Mennonites have and always will live with a permanent ambiguity regarding the religion and culture question; it is intrinsic to our faith. But it does not cast us automatically or permanently in the direction of radical separatism as some imagine. In this age of so-called postmodernism, we would do well to search for alternatives to the mutually unhelpful models of secularism and sectarianism which now seem to dominate our American consciousness.
This agenda climaxed for me in an unpublished master's thesis: "Religion and Culture: A New Model for Understanding Their Changing Relationships." It was not so much a piece of scholarly research as it was a personal quest to find my answer to what it means to be a Mennonite within American culture. My mind was changing, accommodating complexity.
Issue Three: Pastoral ministry. While the issues of faith were always important to me (no doubt due in large measure to growing up as the child of a minister/evangelist), I never felt any particular call to pastoral ministry. Even during seminary I never really imagined myself as a pastor. I have no pastoral call stories to tell, except one in the negative. In the senior seminar class at seminary I well remember being told that I should pursue some alternative vocation other than pastoral ministry. I choose not to follow that counsel, but in a very real sense I have always felt that I backed my way into a vocation that lasted a lifetime.
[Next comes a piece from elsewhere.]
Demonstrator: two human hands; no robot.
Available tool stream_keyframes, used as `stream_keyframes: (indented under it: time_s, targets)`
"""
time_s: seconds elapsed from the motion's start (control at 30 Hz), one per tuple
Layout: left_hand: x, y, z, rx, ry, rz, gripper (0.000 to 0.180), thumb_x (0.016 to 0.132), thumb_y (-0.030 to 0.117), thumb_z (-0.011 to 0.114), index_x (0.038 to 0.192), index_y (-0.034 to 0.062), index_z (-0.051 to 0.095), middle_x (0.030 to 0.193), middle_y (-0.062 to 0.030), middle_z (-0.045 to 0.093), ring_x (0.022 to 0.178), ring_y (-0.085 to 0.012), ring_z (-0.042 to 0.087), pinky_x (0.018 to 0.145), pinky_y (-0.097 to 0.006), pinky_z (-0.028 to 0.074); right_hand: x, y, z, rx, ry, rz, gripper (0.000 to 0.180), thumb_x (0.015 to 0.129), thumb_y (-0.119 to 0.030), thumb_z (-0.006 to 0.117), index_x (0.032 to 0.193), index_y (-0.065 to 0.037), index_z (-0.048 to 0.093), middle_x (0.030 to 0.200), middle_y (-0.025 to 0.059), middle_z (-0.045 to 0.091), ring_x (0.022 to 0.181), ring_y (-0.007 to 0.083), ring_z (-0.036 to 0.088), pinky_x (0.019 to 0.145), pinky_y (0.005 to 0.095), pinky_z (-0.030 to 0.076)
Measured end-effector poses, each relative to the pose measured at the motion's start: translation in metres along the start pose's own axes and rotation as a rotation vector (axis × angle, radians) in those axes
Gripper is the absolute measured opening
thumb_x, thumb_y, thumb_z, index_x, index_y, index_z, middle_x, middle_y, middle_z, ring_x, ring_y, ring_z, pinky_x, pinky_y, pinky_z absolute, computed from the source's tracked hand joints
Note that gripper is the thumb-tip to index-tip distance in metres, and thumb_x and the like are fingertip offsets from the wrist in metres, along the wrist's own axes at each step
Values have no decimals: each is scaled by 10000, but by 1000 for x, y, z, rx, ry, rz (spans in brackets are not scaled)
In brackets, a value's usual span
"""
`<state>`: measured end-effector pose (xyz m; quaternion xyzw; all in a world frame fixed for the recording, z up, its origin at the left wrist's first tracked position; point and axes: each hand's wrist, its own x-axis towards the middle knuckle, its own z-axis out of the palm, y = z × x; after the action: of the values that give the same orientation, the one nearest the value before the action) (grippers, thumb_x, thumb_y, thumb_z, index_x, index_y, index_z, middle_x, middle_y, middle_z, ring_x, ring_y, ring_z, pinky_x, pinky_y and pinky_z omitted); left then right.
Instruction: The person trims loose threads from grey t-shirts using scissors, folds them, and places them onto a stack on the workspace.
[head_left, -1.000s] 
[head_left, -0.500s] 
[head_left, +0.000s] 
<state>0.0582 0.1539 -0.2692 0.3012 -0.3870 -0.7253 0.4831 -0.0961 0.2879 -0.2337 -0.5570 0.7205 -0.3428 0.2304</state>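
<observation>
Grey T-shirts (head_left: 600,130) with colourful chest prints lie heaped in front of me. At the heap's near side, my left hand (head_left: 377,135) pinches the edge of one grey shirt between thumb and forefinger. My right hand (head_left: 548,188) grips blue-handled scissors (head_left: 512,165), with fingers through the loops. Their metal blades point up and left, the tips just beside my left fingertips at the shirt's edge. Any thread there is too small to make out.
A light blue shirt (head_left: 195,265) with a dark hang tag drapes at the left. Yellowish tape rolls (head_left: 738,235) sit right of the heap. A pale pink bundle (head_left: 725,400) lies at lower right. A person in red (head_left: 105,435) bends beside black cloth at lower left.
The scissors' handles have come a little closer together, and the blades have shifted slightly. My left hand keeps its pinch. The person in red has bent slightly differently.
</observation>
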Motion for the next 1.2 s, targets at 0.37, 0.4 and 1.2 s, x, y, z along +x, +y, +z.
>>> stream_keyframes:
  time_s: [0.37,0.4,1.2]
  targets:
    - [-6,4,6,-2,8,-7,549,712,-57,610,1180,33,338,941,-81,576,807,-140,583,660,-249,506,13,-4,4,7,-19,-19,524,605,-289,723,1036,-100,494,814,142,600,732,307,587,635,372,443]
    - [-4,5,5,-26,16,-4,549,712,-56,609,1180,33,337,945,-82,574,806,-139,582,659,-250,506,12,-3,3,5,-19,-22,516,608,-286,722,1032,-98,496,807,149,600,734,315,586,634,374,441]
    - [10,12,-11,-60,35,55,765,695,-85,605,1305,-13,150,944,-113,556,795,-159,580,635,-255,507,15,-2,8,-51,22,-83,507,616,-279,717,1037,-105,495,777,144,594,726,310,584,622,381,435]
Experience is a powerful teacher. The draw to pastoral ministry or to put it more piously, the call to pastoral ministry came via the experience of the same. In retrospect, I grew to understand what a wonderful gift ministry was to me, far exceeding what I had to offer to the church. God does use strange and surprising ways to gain our attention.
It was my privilege to serve two congregations, Faith Mennonite mentioned above and Bethel College Mennonite Church of North Newton, Kansas. One was newly established; the other celebrating 75 years soon after my arrival. One was small and struggling to survive; the other among the larger congregations of the denomination. One was urban in the center of a major metropolitan complex; the other set next to the wheat fields of rural America. In many other respects these contrasting congregations were more alike than different. Both were strongly related to education and questions of the mind. Both carried a vibrant commitment to peace and the issues of social justice. Both placed a high value on their Mennonite heritage and the contemporary expressions of that faith.
Pastors shape congregations, but it is also true that congregations shape pastors. I learned about pastoral identity on the job. Rather than claiming ministry I came to realize than ministry was claiming me.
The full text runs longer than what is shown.